15.  Any registrable change (ie any addition or deletion required under the rules to the group's Register entry) must be put by the group in writing to the Commissioner's office within 28 days of the change (eg the receipt of a donation) occurring, so that the entry may be updated.
16.  Unless the group re-registers within two months from the date when Parliament first meets after a general election, it ceases to exist then and is removed from the Register.
Requirements groups must meet to remain registered (apart from registration requirements)
1.  Group must maintain a comprehensive and up-to-date membership list.
2.  Any Member of the House of Commons or House of Lords may join the group; anyone else may only join at the discretion of the group.
3.  The group may charge members a subscription fee if it chooses. The maximum subscription fee chargeable to a Member of either House is £5 per year. Fees for any other person or organisations are therefore at the discretion of the group.
1.  The group must meet at least twice per calendar year. An AGM counts as one meeting. The other meeting must be held on a different day from the AGM to qualify as a separate meeting.
2.  The group's officers are responsible for ensuring that the group complies with the House's rules on the use of parliamentary facilities. Meetings should mostly be held at Parliament and on a day when both Houses are sitting. Annual General Meetings (AGMs) must be held at Parliament and on a day when both Houses are sitting.
3.  Group must hold an AGM every 12 months at Parliament and on a day when both Houses are sitting; advertise the AGM in advance on the All-Party Notices; hold an election of officers at the AGM; register the result of the AGM by whatever deadline the group has been given by submitting an amended copy of the group's Register entry signed by an officer.
4.  Ordinary meetings (ie any meeting other than an AGM or a meeting at which officers are elected) need not be advertised on the All-Party Notices, but AGMs and any other meeting at which officers are elected must be.
5.  The quorum for any meeting of the group is three members, at least one of whom must be an officer of the group. Each of the three must be a Member of either the House of Commons or the House of Lords.
6.  Any Member of either House may turn up and speak at any meeting of the group; anyone else may only attend if invited by the group.
7.  Any Member of the House of Commons or House of Lords may vote at any meeting of the group—unless a subscription is charged, in which case the group may decide to allow only paid-up members of the group to vote. Meetings of the group must never be advertised anywhere as 'public meetings' as this may cause security problems.
8.  Apart from the voting rights cited above, there are no rules on the process by which officers are nominated or how they are elected at the meeting, so procedures may vary from group to group.
9.  The form, content and distribution of minutes is a matter for the group, except that the group must keep sufficient records to enable it to prove that every meeting of the group is quorate and that the group meets at least twice each calendar year.
1.  It is important that groups distinguish themselves from committees of the House in their activities, the language they use and the way in which their reports are presented, so that they do not appear in the public mind to be select committees.
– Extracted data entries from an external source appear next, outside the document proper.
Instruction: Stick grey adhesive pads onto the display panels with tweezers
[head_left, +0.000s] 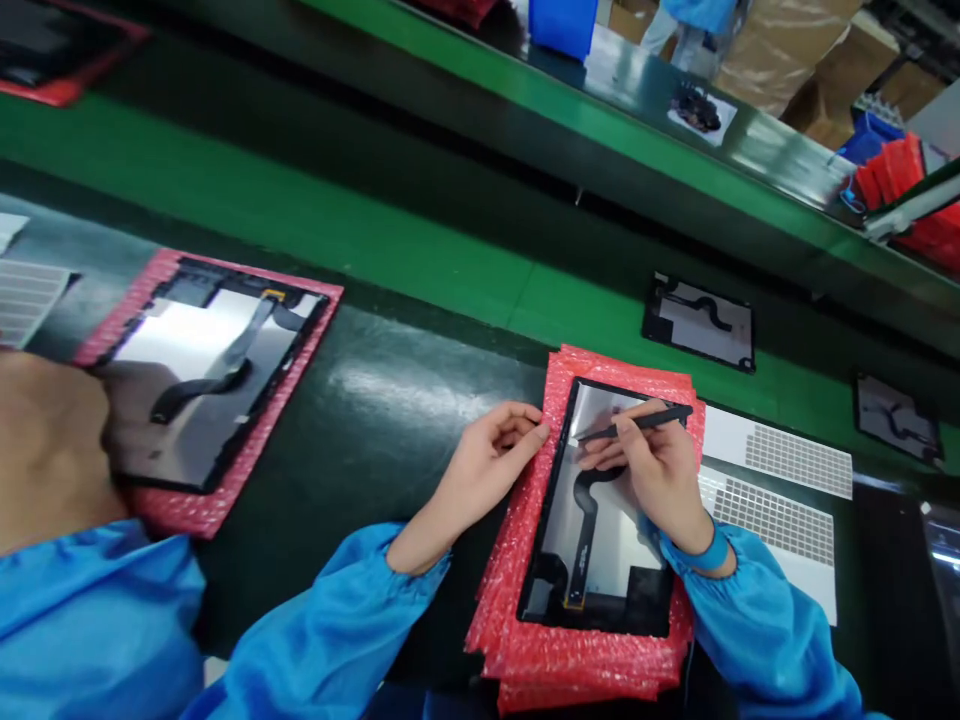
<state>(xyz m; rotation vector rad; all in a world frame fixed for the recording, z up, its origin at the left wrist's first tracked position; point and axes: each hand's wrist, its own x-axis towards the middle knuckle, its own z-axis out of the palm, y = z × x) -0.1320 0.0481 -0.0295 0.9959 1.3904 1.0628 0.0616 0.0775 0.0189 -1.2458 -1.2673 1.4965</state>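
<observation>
A tablet screen panel [611,545] lies back side up on a stack of red bubble-wrap bags [517,590]. A dark flex cable [586,525] curves across its silvery back. In my right hand [664,470] is a pair of black tweezers [637,424], the tip down at a small pale patch near the panel's upper left edge. My left hand [499,460] rests at the left edge of the stack, thumb and fingers curled close together by the bag's rim. Whether anything is pinched there is hidden.
Sheets of small stickers [795,460] lie right of the stack. More panels [701,320] rest on the green surface [480,280] beyond. At left, a co-worker's arm [90,590] is near another panel [217,380] on a pink bubble bag. A raised shelf [630,110] runs along the back.
</observation>
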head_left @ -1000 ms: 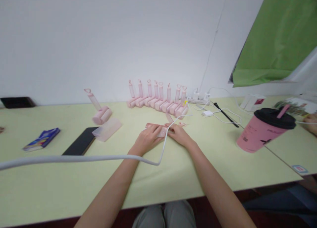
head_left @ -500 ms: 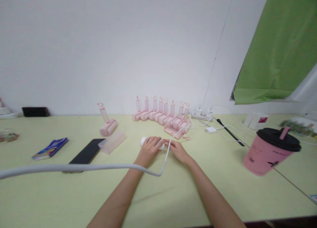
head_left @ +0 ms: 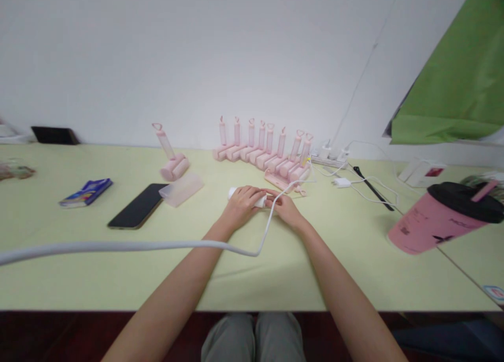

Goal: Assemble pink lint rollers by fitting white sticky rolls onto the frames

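Note:
A small white cylinder [head_left: 260,201] lies on the pale green table, with my left hand [head_left: 241,206] wrapped over it from above. At its right end, my right hand [head_left: 286,210] has its fingers bent together; what they pinch, if anything, is too small to make out. A white cable [head_left: 268,228] passes in front of my right fingers. Behind my hands stands a row of several pink cases with clear tubes [head_left: 270,144]. An opened pink piece [head_left: 280,181] lies in front of the row's right end.
To the left are a single pink case [head_left: 175,167], a translucent box [head_left: 181,190], a black phone [head_left: 137,206] and a blue packet [head_left: 86,192]. At right are a pink cup [head_left: 433,223], a white charger [head_left: 342,182], a black strap [head_left: 372,188] and a power strip [head_left: 328,161].
The view has tilted down, so the table edge and my knees now show. Both hands stay at the white cylinder, with slightly more of its right end showing.

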A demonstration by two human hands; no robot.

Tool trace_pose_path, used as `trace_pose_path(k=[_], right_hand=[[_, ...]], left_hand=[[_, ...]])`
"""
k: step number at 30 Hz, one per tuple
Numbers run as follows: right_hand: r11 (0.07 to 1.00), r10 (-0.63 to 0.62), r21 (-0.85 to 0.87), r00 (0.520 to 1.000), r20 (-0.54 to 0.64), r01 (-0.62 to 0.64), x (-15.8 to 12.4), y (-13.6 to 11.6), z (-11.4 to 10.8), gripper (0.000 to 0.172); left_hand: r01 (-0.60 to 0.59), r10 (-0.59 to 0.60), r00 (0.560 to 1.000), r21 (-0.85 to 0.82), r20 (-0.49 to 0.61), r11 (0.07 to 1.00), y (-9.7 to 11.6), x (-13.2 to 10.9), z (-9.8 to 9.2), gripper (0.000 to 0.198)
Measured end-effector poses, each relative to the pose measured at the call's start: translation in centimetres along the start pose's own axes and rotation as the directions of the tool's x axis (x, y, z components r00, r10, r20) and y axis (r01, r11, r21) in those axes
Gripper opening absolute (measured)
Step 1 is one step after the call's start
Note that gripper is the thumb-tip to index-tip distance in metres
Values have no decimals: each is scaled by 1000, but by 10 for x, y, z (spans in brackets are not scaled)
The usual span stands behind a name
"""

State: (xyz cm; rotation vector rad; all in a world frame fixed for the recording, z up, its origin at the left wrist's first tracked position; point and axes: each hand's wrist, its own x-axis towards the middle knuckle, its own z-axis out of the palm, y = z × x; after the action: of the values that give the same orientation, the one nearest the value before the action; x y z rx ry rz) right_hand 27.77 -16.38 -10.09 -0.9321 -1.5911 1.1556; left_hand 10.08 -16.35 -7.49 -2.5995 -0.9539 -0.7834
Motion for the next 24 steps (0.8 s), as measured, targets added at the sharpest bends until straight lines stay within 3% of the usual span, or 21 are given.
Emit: trace_pose_path(k=[6,12,16,20,22,24], right_hand=[[999,-12,-36,1000,-15,11,1,0,-2,53],[973,-41,-227,998,-51,28,1,2,-8,41],[824,-153,-564,980,-127,56,-2,11,-13,37],[602,-169,-792,986,1,104,-7,15,-14,36],[581,-167,-806,986,17,113,-8,13,-13,38],[633,-200,-761,980,16,141,-8,8,-10,43]], left_hand=[[-11,12,1000,-18,29,1000,0,1,1,31],[9,-9,998,-16,56,1000,2,2,-1,35],[30,-30,998,-7,59,1000,1,2,-1,36],[66,-65,996,-21,66,998,-5,1,5,44],[71,-67,993,-32,95,997,-7,1,9,48],[53,-46,991,-54,126,997,-7,1,11,51]])
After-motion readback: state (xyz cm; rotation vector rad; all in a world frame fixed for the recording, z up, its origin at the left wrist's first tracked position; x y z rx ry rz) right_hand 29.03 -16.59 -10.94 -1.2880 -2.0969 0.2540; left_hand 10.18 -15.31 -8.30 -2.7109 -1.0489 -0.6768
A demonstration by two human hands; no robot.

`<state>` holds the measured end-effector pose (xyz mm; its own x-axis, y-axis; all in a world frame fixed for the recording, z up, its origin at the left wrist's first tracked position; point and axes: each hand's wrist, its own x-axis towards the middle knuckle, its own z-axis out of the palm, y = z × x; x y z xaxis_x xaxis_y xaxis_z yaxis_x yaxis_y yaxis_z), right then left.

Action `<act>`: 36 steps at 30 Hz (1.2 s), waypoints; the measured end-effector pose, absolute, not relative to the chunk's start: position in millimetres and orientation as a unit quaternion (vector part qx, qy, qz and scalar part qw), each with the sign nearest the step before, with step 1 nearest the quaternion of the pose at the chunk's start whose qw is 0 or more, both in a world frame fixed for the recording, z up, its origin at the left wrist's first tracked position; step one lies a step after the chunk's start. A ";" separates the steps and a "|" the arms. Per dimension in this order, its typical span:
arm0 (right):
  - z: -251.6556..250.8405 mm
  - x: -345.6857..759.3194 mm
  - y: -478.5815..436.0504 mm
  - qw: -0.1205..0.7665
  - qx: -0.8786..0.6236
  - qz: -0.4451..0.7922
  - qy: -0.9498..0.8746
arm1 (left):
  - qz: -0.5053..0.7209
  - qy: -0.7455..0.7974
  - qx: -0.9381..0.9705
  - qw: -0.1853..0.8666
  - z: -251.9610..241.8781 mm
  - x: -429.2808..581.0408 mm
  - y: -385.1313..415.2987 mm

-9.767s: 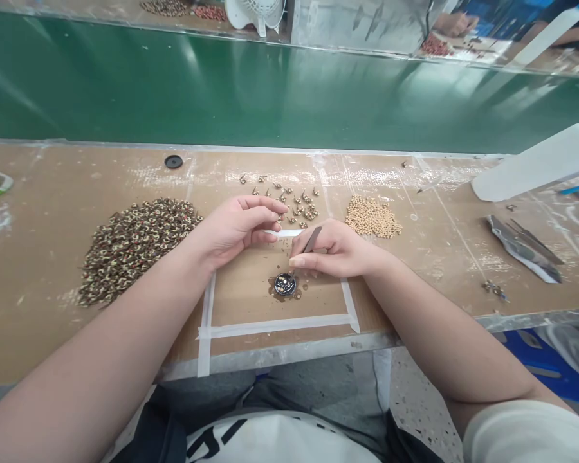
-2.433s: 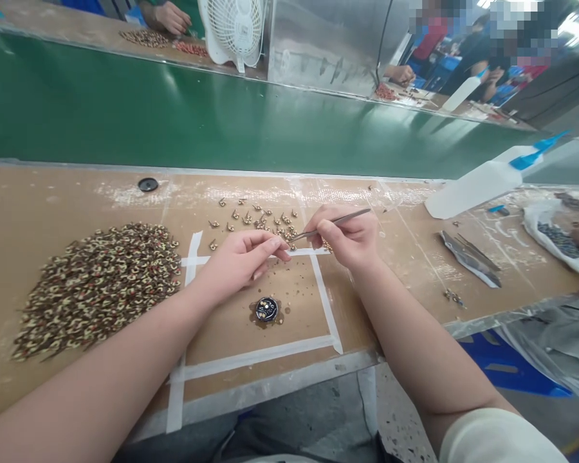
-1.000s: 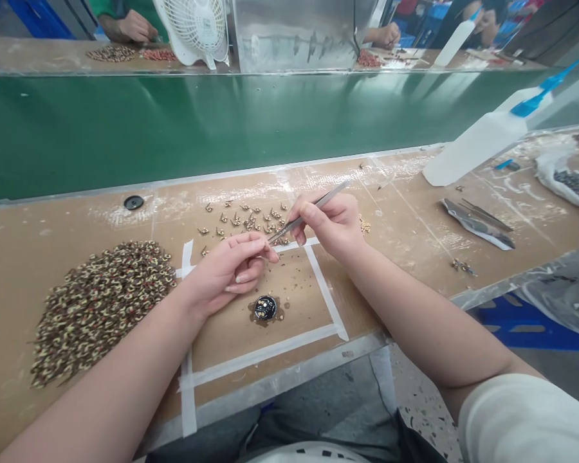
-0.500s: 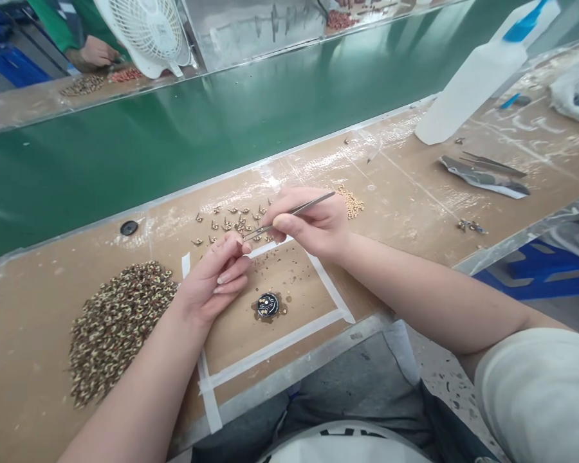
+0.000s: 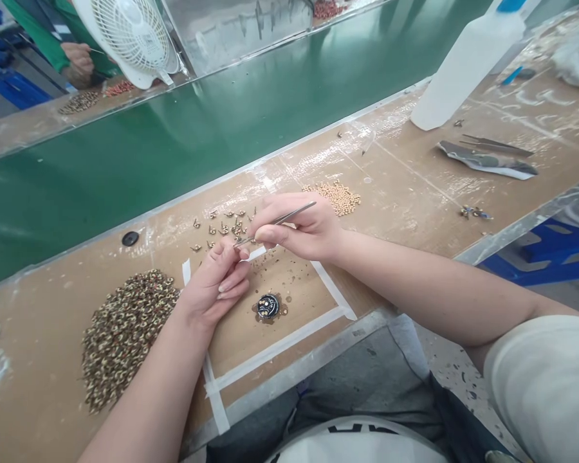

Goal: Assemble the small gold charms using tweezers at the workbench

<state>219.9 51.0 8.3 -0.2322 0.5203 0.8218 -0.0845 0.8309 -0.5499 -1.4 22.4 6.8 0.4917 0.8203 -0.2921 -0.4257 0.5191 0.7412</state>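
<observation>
My right hand (image 5: 299,225) grips a pair of metal tweezers (image 5: 292,213), their tips meeting the fingertips of my left hand (image 5: 219,280). The left thumb and forefinger are pinched together; whatever is between them is too small to make out. Below the hands, a small round black cap (image 5: 268,306) with a few pale beads and glossy liquid in it sits in a brown wet patch. Several small metallic pieces (image 5: 226,226) lie just beyond my hands. A heap of tan beads (image 5: 340,198) is behind my right hand.
A large pile of small dark-and-cream pieces (image 5: 128,334) lies left of my left forearm. White tape (image 5: 280,341) frames the work spot. A white bottle (image 5: 468,71), spare tweezers (image 5: 499,146) and a black disc (image 5: 130,238) are around. Across the green belt (image 5: 197,128), a person's hand (image 5: 78,61) works by a fan (image 5: 130,32).
The view has shifted slightly. My right hand and the tweezers have moved a little left and lower, uncovering more of the tan beads. The left hand stays pinched.
</observation>
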 end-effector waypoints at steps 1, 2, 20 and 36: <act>8.7 220.5 51.2 0.600 -0.146 0.252 -0.745 | 0.385 0.325 0.303 0.809 7.1 -1.4 22.2; 9.1 221.0 51.5 0.598 -0.145 0.254 -0.746 | 0.385 0.326 0.303 0.808 7.4 -1.3 22.0; 2.2 215.9 60.9 0.615 -0.251 0.562 -0.493 | 0.402 0.342 0.366 0.766 11.4 3.0 22.7; -1.6 215.4 56.7 0.515 -0.232 0.597 -0.570 | 0.030 0.713 0.696 0.080 87.9 -116.0 17.4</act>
<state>215.4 56.7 -1.6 -0.3626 0.8785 0.3110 -0.3503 0.1807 -0.9190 -116.0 17.4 87.9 -0.0193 0.9972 -0.0722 0.9876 0.0303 0.1543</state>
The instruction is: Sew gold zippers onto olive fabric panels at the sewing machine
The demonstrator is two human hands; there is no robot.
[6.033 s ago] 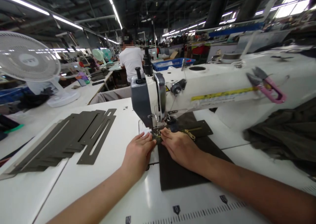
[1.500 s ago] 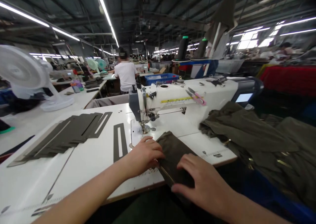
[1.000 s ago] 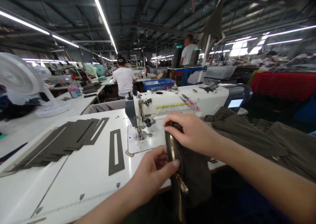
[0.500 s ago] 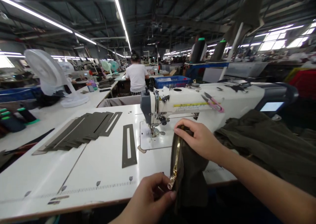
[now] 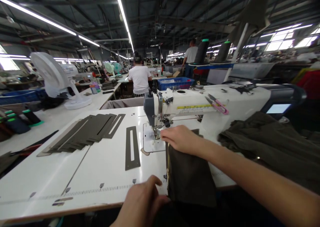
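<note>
My right hand (image 5: 178, 138) is closed on the upper end of a dark olive zippered fabric piece (image 5: 191, 173), close beside the presser foot (image 5: 156, 133) of the sewing machine (image 5: 205, 103). The piece lies over the table's front edge, its plain side facing up. Along its left edge only a thin line of the gold zipper (image 5: 168, 173) shows. My left hand (image 5: 142, 200) is by the zipper's lower end, index finger and thumb apart. Its thumb reaches the fabric edge; the other fingers are hidden.
Flat slotted dark templates (image 5: 85, 133) lie fanned out on the left, with a single slotted template (image 5: 132, 148) nearer the machine. Pink-handled scissors (image 5: 217, 104) rest on the machine arm. Bunched olive fabric (image 5: 262, 143) is at right. A white fan (image 5: 57, 76) and a co-worker (image 5: 140, 76) are beyond.
My right hand has moved left and forward to the presser foot with the fabric. The zipper has turned from facing me to edge-on. My left hand has let go of the zipper pull, its fingers parting.
</note>
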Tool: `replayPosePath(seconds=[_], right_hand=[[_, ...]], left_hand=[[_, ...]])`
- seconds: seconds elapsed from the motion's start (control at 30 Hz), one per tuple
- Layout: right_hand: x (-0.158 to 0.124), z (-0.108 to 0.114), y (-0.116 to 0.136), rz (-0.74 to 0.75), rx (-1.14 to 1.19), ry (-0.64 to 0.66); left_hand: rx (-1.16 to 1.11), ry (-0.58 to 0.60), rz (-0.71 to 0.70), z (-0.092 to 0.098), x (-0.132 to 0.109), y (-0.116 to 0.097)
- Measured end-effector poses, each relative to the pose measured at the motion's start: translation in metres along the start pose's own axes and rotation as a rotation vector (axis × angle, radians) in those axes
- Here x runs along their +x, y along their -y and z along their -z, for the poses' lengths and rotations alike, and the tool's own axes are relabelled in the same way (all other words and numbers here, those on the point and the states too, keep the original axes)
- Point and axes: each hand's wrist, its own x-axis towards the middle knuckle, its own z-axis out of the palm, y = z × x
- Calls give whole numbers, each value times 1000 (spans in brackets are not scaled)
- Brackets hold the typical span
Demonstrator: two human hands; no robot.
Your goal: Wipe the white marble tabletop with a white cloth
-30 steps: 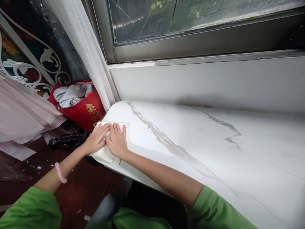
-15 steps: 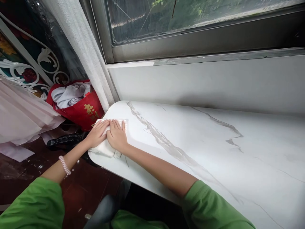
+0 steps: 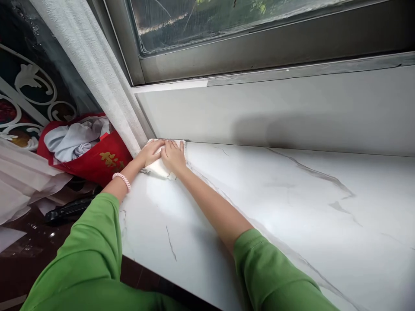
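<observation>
While pressing white cloth [image 3: 159, 168] onto marble-patterned counter [image 3: 285, 203] with left hand [image 3: 150, 153] and right hand [image 3: 173, 157], flat and close together, bear down evenly. Avoid snagging the curtain [image 3: 92, 65].

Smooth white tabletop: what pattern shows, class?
The white tabletop has grey veins, like marble; see the head view.

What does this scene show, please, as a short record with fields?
Left hand: flat on the white cloth
Right hand: flat on it too, beside the left
Cloth: at the far left corner of the table
Bag: red, left of the table, pale fabric inside
Band: pink, around the left wrist
Window: above the table's far edge
</observation>
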Motion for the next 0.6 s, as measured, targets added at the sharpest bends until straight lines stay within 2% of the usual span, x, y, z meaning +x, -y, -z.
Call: replayPosePath(seconds=[0.13, 0.27, 0.43, 0.6], right_hand=[[16, -2, -9, -5, -8, -40], [21, -3, -12, 7, -13, -36], [10, -1, -5, 28, -28, -17], [-21, 3, 10, 57, -22, 20]], left_hand=[[17, -10, -44, -3, 19, 12], [32, 0, -33, -4, 21, 14], [86, 55, 9, 3, 5, 1], [94, 67, 1, 11, -28, -18]])
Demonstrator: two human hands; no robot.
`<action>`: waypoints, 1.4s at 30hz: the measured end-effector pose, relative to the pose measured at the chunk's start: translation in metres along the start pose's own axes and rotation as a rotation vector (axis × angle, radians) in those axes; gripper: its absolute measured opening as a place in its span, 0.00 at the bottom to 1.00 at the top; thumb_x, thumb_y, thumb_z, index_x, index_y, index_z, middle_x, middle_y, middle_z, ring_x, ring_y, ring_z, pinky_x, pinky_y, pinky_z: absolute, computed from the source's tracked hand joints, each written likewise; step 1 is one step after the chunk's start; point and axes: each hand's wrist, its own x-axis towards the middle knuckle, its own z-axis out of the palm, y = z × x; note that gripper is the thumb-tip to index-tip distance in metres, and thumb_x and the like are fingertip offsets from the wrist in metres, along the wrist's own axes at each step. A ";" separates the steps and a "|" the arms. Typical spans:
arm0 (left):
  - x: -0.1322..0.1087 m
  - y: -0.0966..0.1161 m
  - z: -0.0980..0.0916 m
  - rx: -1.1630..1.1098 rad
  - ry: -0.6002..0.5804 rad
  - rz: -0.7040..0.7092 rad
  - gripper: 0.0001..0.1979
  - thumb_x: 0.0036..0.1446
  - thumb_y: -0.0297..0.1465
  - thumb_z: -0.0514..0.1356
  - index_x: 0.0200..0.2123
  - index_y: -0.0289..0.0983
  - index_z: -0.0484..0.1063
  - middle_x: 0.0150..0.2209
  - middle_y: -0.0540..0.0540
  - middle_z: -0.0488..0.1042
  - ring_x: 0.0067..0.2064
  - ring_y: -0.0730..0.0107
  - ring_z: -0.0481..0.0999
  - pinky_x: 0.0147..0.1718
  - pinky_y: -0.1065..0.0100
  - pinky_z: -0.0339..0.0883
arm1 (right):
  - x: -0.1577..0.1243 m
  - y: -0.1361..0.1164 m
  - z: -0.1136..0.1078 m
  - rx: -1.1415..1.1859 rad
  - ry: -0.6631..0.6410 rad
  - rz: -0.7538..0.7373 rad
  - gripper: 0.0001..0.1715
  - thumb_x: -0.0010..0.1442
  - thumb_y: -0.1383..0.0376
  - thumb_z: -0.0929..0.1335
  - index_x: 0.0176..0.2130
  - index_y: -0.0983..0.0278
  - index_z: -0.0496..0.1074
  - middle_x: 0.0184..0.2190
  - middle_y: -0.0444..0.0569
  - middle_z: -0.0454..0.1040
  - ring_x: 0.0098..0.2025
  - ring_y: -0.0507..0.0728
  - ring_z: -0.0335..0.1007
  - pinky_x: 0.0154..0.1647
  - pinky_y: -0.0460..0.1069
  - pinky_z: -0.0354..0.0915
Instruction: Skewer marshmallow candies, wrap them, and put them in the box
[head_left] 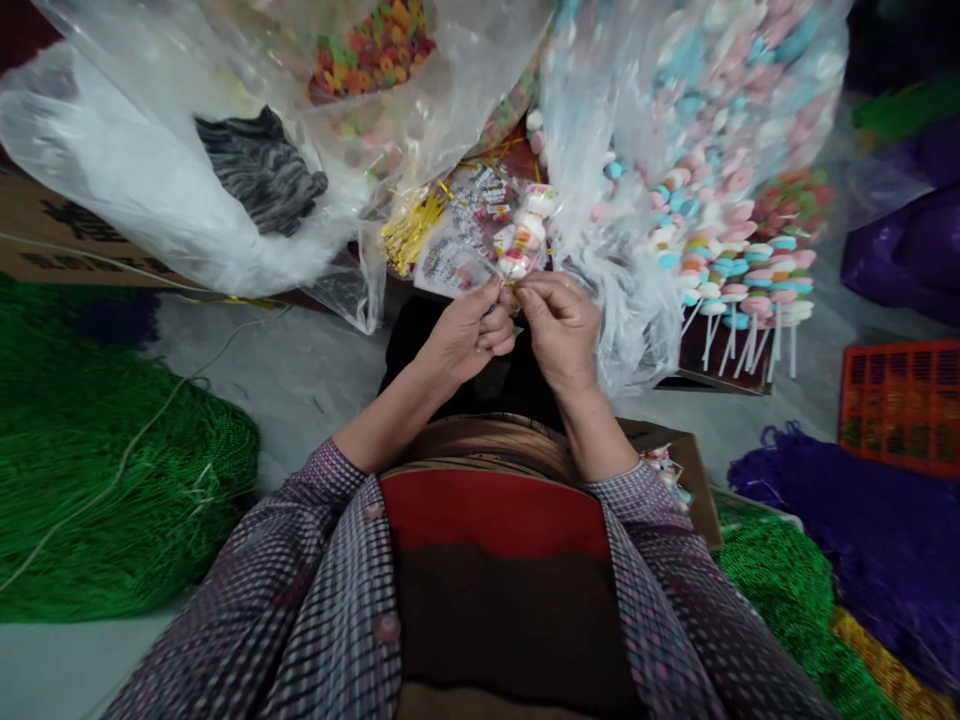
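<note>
My left hand (466, 335) and my right hand (561, 330) meet in front of me, both pinched closed at the neck of a small clear packet of candy on a stick (523, 235). The candy is white with coloured stripes and stands up above my fingertips. Just behind it lie a bunch of gold twist ties (412, 228) and a stack of printed clear wrappers (469, 235). I cannot see whether a tie is between my fingers.
A large clear bag of pastel lollipops (720, 200) with white sticks stands at the right. Another bag of colourful ring candy (371, 50) sits at the back. Green fringe (97, 470) lies left, purple fringe (862, 530) right, an orange crate (900, 405) far right.
</note>
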 end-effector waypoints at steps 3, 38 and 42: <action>0.005 -0.002 -0.001 0.088 0.092 0.093 0.20 0.71 0.41 0.55 0.27 0.38 0.62 0.14 0.62 0.47 0.13 0.83 0.46 0.15 0.77 0.49 | 0.002 -0.005 -0.002 -0.086 -0.009 -0.047 0.15 0.67 0.54 0.68 0.34 0.57 0.79 0.37 0.49 0.82 0.44 0.59 0.78 0.53 0.59 0.73; 0.014 -0.014 -0.038 1.012 -0.030 0.758 0.24 0.68 0.54 0.50 0.43 0.40 0.72 0.25 0.54 0.69 0.26 0.76 0.69 0.29 0.69 0.65 | 0.004 -0.030 -0.004 0.437 -0.023 0.353 0.11 0.58 0.63 0.72 0.27 0.60 0.69 0.21 0.35 0.63 0.23 0.46 0.58 0.28 0.44 0.60; 0.028 0.009 -0.051 1.246 0.001 1.027 0.22 0.68 0.51 0.53 0.46 0.42 0.77 0.41 0.44 0.80 0.45 0.64 0.77 0.48 0.59 0.69 | 0.000 -0.045 -0.006 0.584 -0.121 0.429 0.12 0.57 0.60 0.74 0.29 0.60 0.69 0.23 0.36 0.64 0.24 0.47 0.59 0.27 0.45 0.59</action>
The group's publications should not give the impression that the group has been appointed by the House or is part of its official structure.
2.  Groups may use the Crowned Portcullis on their official stationery, reports and websites provided that it is appropriate to demonstrate a connection with the House in this way, and provided that there is no risk that the use of the Crowned Portcullis might suggest that the group or its communications have the authority of the House.
3.  Group publications (e.g. reports, press notices) should make clear who authored them, name the group's secretariat, and name any body that sponsored the production of the publication concerned (eg by meeting associated printing costs).
4.  Group websites using the Crowned Portcullis must carry a disclaimer to make it clear that the House of Commons does not take responsibility for the content of that website.
5.  Group's website (if it has one) should specify any external sponsors and secretariat.

15.  Despite the extensive regulation already in place, concerns remain. The Speakers' Working Group noted:

    concerns have been expressed about the potential combined effect of the involvement of outside interests and misconceptions about the groups' status.[16]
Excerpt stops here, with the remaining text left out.